If you don't know what wavefield synthesis is: you basically have an array of evenly spaced speakers and for each virtual sound source you drive each individual speaker with a specially delayed signal that recreates the wavefield a sound source would create if it occupied that space. This is basically as close as you can get to the thing being in actual space.

Of course the amount of delay lines and processing needed is exhorbitant and for a screen the limiting factor is the physical dimension of the thing, but if you can create high resulation 2D loudspeaker arrays that glow, you can also create ones that do not.

Because audio runs at such low sample rates, it's not exorbitant by current standards. Suppose you have an 8×16 array of speakers behind your screen, each running at 96ksps. That's only 12.3 million samples per second to generate, on the order of 200 million multiply-accumulates per second for even the most extreme scenarios. Lattice's iCE40UP5K FPGA https://www.farnell.com/datasheets/3215488.pdf#page=10 contains 8 "sysDSP" blocks which can do two 8-bit multiply-accumulates per clock cycle at 50MHz even when pipelining is disabled, so 800 million per second. It's 2.1 by 2.5 mm and costs US$5 at Digi-Key. I'm not familiar with AVX, but I believe your four-core 2GHz AVX512 CPU can do 256 8-bit multiply-accumulates per cycle, five hundred thousand million per second, so we're talking about an exorbitant amount of computation that's 0.04% of your CPU.

I wasn't thinking of a 16x8 array, I was thinking of an 160x80 array.
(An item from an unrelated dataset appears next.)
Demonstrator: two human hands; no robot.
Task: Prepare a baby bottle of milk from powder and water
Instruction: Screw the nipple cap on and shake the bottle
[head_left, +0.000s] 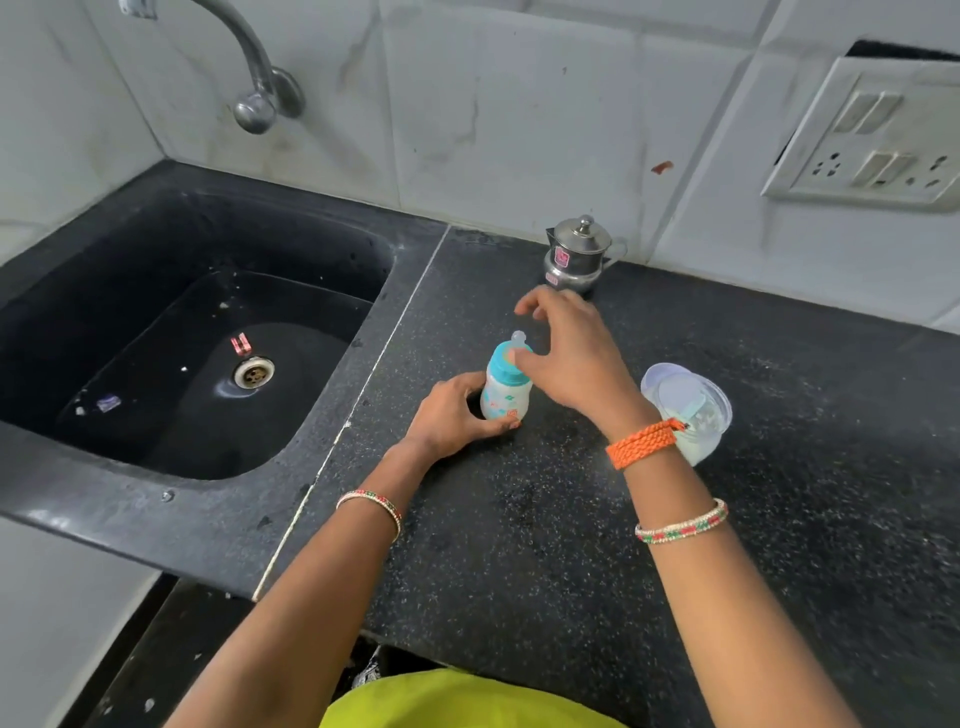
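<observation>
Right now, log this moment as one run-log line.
step: cap on bottle | left hand: grips baby bottle base | right hand: thumb at teal cap | powder container: right, lid on | steel pot: behind

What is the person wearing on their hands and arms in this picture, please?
Both forearms are bare, with no sleeves or gloves. The left wrist carries one thin beaded bangle in white, red and green. The right wrist has a braided orange band and, further up the forearm, a similar beaded bangle. No rings can be made out on the left hand or the right hand.
</observation>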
Spacing your speakers too closely will have diminishing returns, but it depends on the frequency to which you want to operate. If we assume a frequency of 20kHz you should space your speakers at half the wavelength to avoid spatial aliasing artifacts, so something like a speaker every 8mm. This is especially important if the listener position is close.

This means 13000 precise delay lines multiplied with the number of virtual sound sources you want to allow for at the same time let's assume 64. At a sampling rate of 48kHz that means 39x10⁹ Samples per second. That isn't nothing, especially for a consumer device and if we assume the delay values for each of the virtual source-speaker combinations needs to be adjusted on the fly.

Hmm, I see. I think that you can cheat quite a bit more than that, though, if your objective is only to fool human hearing (as your 48ksps and 20kHz numbers suggest): the humans can only use phase information to detect the directionality of sound up to a few hundred Hz, relying entirely on amplitude attenuation above that, presumably because their neurons run too slow. But maybe your objective is sonar beamforming or something.